A West Palm Beach, une ville située à une centaine de kilomètres de Miami, une approche similaire avait fait beaucoup de bruit en 2019, jusqu’à intriguer le New York Times. En lieu et place de la musique classique ou de l’opéra, un centre d’événementiel situé au Nancy M. Graham Centennial Square avait jeté son dévolu sur deux morceaux particulièrement agaçants pour faire fuir les personnes sans-abri: Baby Shark et Raining Tacos.
“Raining Tacos” is an obnoxious song playing at Lake Pavilion in West Palm Beach. City officials say it’s to deter people for congregating at the park late at night. Someone is still out here sleeping through it @CBS12 pic.twitter.com/YqJZHBU8fw
— Madeline Montgomery (@MadelineTV) July 11, 2019
L’artiste coupable de Raining Tacos, conscient du côté agaçant de son tube, avait signifié sa colère en apprenant qu’il était utilisé comme repoussoir en Floride. Selon le NYT, il a fait «un don de 3000 dollars à trois organisations venant en aide aux sans-abri, dont Lord's Place dans le comté de Palm Beach».

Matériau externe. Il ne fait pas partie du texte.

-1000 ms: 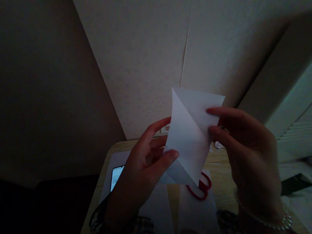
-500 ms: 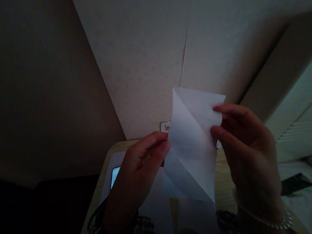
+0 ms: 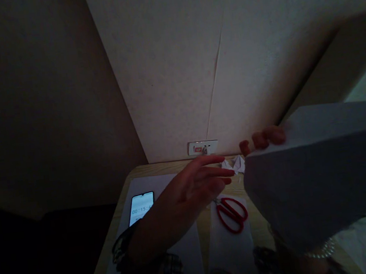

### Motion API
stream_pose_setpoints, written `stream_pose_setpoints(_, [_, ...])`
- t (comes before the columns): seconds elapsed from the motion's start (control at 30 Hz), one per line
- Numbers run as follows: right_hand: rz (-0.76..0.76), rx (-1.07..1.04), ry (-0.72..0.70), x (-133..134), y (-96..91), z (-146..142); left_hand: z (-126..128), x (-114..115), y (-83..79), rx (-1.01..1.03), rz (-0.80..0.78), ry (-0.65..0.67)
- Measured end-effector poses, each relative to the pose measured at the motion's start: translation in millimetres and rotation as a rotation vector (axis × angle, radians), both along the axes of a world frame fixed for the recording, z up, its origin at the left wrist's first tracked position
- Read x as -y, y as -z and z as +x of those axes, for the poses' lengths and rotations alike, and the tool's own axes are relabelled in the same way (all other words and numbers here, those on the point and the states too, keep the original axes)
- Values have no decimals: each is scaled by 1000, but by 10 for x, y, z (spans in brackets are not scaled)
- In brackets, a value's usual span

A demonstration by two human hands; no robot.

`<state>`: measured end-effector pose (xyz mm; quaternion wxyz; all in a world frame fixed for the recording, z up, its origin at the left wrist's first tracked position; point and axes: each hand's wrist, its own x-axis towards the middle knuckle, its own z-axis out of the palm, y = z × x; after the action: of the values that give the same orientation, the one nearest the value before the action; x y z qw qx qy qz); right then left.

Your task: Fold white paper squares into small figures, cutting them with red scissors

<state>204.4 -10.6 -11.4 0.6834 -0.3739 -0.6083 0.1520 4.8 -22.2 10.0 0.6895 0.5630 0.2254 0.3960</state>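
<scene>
My right hand (image 3: 263, 139) holds a large white paper sheet (image 3: 321, 173) close to the camera; only three fingertips show over its upper edge, and the sheet hides the rest of the hand. My left hand (image 3: 189, 191) hovers above the wooden table (image 3: 263, 220) with fingers stretched out flat, holding nothing. Red-handled scissors (image 3: 231, 213) lie on a white sheet just right of that hand.
A lit phone (image 3: 140, 208) lies on paper at the table's left. Small folded white paper pieces (image 3: 235, 164) sit at the table's far edge, below a wall socket (image 3: 203, 147). A bracelet (image 3: 320, 251) shows at my right wrist. The room is dim.
My left hand let go of the folded paper and opened flat. The paper in my right hand unfolded and swung up close, now filling the right side and uncovering the scissors.
</scene>
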Motion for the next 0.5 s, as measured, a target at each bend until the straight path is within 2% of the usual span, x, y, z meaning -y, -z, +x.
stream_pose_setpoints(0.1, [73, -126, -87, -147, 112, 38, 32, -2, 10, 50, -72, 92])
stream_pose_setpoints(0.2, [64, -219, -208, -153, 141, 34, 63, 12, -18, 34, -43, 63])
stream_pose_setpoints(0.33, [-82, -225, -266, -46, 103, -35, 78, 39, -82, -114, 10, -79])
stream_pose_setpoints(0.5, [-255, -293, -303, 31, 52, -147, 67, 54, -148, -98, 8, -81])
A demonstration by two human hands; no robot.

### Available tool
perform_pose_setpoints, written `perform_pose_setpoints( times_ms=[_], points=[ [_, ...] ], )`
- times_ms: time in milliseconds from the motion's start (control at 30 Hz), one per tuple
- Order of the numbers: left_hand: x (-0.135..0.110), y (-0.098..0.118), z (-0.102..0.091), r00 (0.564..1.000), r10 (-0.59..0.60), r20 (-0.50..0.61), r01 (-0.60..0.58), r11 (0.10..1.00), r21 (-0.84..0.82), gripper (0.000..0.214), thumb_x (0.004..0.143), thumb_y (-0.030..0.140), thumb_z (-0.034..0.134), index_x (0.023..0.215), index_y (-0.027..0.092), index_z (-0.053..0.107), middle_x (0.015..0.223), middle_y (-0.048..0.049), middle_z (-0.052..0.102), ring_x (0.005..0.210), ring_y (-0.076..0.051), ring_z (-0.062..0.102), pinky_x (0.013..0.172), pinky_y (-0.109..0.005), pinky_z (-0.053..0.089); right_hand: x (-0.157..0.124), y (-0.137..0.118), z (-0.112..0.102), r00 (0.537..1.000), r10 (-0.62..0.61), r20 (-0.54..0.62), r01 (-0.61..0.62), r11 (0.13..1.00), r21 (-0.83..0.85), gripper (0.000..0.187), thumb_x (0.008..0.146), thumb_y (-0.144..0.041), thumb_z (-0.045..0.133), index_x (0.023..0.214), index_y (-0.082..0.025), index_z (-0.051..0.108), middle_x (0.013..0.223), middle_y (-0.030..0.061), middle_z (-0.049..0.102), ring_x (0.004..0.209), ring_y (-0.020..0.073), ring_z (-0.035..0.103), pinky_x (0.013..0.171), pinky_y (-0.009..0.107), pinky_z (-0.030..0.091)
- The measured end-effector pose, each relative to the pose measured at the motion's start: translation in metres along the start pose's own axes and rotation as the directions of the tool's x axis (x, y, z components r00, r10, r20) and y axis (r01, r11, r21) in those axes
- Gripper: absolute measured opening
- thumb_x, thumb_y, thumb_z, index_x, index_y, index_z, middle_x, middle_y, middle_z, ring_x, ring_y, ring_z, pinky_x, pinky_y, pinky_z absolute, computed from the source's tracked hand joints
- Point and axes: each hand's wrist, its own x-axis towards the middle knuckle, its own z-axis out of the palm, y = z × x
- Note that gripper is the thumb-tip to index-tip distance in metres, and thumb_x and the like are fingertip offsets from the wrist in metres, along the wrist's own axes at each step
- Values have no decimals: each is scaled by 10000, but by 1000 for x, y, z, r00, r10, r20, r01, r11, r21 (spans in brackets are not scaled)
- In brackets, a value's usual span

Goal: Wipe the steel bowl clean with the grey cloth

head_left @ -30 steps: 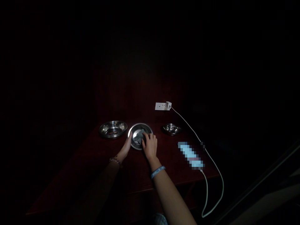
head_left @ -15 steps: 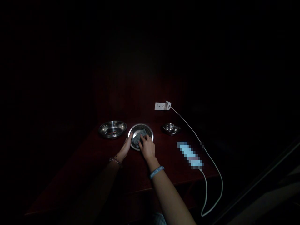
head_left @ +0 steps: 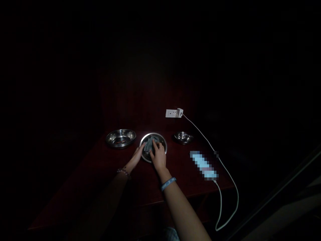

Enfin, tout récemment, comme un pied de nez plutôt ironique, une nouvelle salle de concert de musique classique a ouvert ses portes en septembre dans un ancien… 7— Eleven. Cela se passe à Chicago et c’est l’organisation Access Contemporary Music qui est à la base de ce petit lieu baptisé «CheckOut», pouvant accueillir 60 personnes.
Au centre de Miami, force est de constater que Carmina Burana: O Fortuna est particulièrement efficace pour vider le trottoir devant le 7-Eleven. Si les personnes sans domicile fixe sont nombreuses le long de l’artère principale NE 2nd Ave, elles trouvent refuge devant les entrées des locaux commerciaux en attente d’un repreneur.
Comme d’autres stratégies controversées mis en place pour décourager les SDF de s’installer dans certains quartiers des villes, la musique à haut volume ne fait que déplacer un problème de fond: l’inaccessibilité aux logements et la pauvreté, en constante augmentation aux Etats-Unis.